The challenge is named after the Lingo TV show which used the concept repopularized by Wordle.
Lingo itself took inspiration from a 1955 paper game named Jotto.
Regarding strategies used in the challenge, the best performing solution was an adaptation of a Mastermind solver.
I use WEIRD, my completely untested and I researched intuition being that knowing common consonants are in a word isn’t helpful unless you get the right place, but knowing the vowels is. At least that was my logic when I first played and my brain produced WEIRD.
I’m sure it’s far from optimal, but I continue to use it because I obviously understand how I came to choose it, and it “works” and survivor bias is powerful :)
I recall seeing HN posts from people working out “optimal” starting words and guess patterns, but I just like mine :)
Since you've been looking into it, how are words with multiple of the same letters treated on Wordle. If there are two (or three) 'E' in the solution or the guess?

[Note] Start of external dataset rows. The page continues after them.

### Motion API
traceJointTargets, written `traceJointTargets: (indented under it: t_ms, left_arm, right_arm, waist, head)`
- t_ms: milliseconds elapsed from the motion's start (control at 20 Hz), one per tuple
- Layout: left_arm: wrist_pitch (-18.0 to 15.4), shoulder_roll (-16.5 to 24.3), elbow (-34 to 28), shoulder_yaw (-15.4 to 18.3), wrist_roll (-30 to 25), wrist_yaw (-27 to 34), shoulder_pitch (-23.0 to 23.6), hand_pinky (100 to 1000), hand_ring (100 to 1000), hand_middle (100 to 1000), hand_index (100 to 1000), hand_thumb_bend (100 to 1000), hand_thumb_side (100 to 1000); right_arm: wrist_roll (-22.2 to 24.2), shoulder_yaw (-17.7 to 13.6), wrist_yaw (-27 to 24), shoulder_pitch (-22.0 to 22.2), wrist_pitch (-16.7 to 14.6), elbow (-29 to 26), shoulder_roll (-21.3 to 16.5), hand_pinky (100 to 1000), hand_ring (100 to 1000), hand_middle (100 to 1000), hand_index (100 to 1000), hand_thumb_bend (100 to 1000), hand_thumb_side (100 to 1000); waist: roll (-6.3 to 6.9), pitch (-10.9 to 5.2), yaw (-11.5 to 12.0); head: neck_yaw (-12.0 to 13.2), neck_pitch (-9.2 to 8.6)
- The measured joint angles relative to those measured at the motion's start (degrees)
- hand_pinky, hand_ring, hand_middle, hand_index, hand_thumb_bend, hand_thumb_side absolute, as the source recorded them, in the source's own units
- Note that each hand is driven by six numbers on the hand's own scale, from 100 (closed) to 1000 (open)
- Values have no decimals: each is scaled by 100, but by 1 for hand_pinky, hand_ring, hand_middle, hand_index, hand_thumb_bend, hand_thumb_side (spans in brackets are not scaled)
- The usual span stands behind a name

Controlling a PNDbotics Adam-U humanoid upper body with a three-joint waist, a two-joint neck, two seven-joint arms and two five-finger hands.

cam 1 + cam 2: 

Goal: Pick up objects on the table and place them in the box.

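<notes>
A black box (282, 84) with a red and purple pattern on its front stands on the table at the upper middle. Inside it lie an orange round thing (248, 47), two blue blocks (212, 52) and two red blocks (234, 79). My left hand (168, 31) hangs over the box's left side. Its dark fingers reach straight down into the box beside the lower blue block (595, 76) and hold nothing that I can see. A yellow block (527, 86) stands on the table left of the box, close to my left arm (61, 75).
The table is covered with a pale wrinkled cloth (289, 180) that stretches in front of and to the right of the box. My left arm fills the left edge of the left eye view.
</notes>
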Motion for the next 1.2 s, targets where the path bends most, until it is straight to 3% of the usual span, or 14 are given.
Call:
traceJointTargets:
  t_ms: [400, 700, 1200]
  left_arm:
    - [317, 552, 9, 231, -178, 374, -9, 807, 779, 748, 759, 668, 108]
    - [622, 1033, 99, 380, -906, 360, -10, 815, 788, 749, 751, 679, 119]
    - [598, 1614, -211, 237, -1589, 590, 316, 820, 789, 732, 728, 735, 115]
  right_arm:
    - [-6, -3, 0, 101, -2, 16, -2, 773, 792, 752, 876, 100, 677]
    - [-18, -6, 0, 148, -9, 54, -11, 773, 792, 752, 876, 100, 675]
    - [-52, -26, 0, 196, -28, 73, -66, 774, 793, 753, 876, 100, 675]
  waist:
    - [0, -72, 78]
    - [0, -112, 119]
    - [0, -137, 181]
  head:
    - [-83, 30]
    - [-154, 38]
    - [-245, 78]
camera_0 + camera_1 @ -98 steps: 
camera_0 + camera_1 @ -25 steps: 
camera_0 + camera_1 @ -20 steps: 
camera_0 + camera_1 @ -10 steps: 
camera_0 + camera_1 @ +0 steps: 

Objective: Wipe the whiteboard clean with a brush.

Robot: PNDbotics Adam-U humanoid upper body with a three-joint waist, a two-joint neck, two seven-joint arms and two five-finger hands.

I've spent some time analyzing Wordle (my starting words are SOARE and then BUILT, unless I've already got strong clues from SOARE).
If the answer has one E and you guess a word with two Es, only one of the Es will be marked correct (green/yellow). If one of the Es is in the correct place, it will be green and the other one grey. Otherwise the first E will be yellow and the second grey. So if the answer has fewer Es than your guess the game tells you.
If the answer has more Es than your guess there is no indication of this.
Today 538 gave the optimal starting word and all the best second words, with a 60% chance of solving it in three words. Completely ruined the game, in my opinion.
Step 1 is to find an optimal starting word. My most insightful finding so far has came from trying to define a cost function for comparing potential starting words. It turns out that "% of potential guesses [not] eliminated" is an excellent loss function.
Importantly, the full set of all Acceptable Guesses is knowable. For any given (guess, answer) pair, the game provides feedback about each character (or digit). There are basically three pieces of potential feedback: (N)ot Used, (U)sed Elsewhere, (E)xact Match. For example, a single guess might produce the feedback "NUNNE". Each of these will eliminate some subset of Acceptable Guesses which means you can attribute a fixed value between 0.0 and 1.0 to any piece of feedback, and multiply those together to get the loss score of a given guess. Average that across all Potential Answers to get a cost score.
Not sure what my goal of this post is. Guess I just wanted to share that these games are as much fun to analyze as they are to play (if not more).